• _PROMPT_
Copy exactly the lines from the one containing "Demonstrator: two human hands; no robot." through the last line of the records, both included, and nothing more.

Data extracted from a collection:

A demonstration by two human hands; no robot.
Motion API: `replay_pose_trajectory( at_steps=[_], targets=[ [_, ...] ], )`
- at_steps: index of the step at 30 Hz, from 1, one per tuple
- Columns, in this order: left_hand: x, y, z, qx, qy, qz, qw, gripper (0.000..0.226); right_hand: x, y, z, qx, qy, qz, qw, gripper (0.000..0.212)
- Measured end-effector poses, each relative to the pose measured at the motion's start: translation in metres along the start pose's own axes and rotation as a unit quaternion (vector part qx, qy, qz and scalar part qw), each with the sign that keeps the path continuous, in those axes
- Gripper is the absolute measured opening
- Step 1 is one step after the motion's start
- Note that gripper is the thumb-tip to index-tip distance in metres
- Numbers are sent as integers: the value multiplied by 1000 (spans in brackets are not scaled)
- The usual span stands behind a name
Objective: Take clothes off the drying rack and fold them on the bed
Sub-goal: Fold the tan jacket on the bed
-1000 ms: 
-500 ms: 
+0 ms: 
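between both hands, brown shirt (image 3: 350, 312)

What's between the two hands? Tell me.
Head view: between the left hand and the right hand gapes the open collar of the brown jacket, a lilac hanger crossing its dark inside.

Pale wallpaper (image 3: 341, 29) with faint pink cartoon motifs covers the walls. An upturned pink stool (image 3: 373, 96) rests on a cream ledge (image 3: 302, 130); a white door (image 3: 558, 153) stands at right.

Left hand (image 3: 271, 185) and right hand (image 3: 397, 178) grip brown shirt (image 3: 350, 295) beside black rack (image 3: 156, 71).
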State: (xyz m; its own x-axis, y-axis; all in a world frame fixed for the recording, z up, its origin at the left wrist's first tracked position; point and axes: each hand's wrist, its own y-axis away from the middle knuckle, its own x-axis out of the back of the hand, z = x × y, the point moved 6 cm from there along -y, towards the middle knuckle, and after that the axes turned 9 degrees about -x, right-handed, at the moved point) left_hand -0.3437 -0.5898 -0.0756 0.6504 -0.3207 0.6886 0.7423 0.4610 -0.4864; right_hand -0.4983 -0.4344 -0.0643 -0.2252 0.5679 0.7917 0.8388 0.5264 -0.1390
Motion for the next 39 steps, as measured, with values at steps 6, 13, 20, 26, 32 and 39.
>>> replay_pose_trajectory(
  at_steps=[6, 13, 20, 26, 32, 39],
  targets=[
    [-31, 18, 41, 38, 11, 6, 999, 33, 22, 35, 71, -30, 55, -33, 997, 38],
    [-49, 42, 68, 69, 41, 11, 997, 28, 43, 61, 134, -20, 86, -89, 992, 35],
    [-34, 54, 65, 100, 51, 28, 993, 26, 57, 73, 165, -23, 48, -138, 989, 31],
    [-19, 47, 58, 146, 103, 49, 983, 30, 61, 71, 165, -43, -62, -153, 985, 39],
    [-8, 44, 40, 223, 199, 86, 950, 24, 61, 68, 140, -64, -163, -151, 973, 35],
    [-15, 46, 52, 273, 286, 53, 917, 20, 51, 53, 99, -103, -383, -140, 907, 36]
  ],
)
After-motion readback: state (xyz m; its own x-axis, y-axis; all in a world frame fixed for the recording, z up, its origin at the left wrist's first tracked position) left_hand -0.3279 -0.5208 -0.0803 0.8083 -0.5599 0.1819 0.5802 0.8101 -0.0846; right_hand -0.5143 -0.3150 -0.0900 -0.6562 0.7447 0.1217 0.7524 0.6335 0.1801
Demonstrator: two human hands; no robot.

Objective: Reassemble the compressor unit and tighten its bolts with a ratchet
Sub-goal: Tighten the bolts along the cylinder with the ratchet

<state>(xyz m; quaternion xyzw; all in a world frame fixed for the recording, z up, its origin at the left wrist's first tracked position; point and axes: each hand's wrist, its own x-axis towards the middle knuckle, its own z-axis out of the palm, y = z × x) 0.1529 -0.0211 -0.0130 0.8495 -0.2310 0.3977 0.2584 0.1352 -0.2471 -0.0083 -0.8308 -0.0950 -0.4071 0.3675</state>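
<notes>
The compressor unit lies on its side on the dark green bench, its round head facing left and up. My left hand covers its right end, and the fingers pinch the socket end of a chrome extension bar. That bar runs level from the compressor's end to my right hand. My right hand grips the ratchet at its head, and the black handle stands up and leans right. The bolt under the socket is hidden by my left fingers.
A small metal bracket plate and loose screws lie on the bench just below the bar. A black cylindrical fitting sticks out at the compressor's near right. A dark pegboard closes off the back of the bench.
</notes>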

• _TASK RESULT_
Demonstrator: two human hands; no robot.

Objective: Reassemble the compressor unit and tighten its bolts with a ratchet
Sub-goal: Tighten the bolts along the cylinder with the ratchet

<state>(xyz m; quaternion xyzw; all in a world frame fixed for the recording, z up, its origin at the left wrist's first tracked position; point and axes: each hand's wrist, its own x-axis towards the middle knuckle, its own z-axis out of the palm, y = z × x) 0.1529 -0.0211 -0.0130 0.8495 -0.2310 0.3977 0.2584 0.1352 -0.2471 -0.0083 -0.8308 -0.0950 -0.4071 0.3675</state>
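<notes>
The compressor unit lies on its side on the dark green bench, its round head facing left and up. My left hand covers its right end, and the fingers pinch the socket end of a chrome extension bar. That bar runs level from the compressor's end to my right hand. My right hand grips the ratchet at its head, and the black handle stands up and leans right. The bolt under the socket is hidden by my left fingers.
A small metal bracket plate and loose screws lie on the bench just below the bar. A black cylindrical fitting sticks out at the compressor's near right. A dark pegboard closes off the back of the bench.
</notes>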

Nothing else belongs to the answer.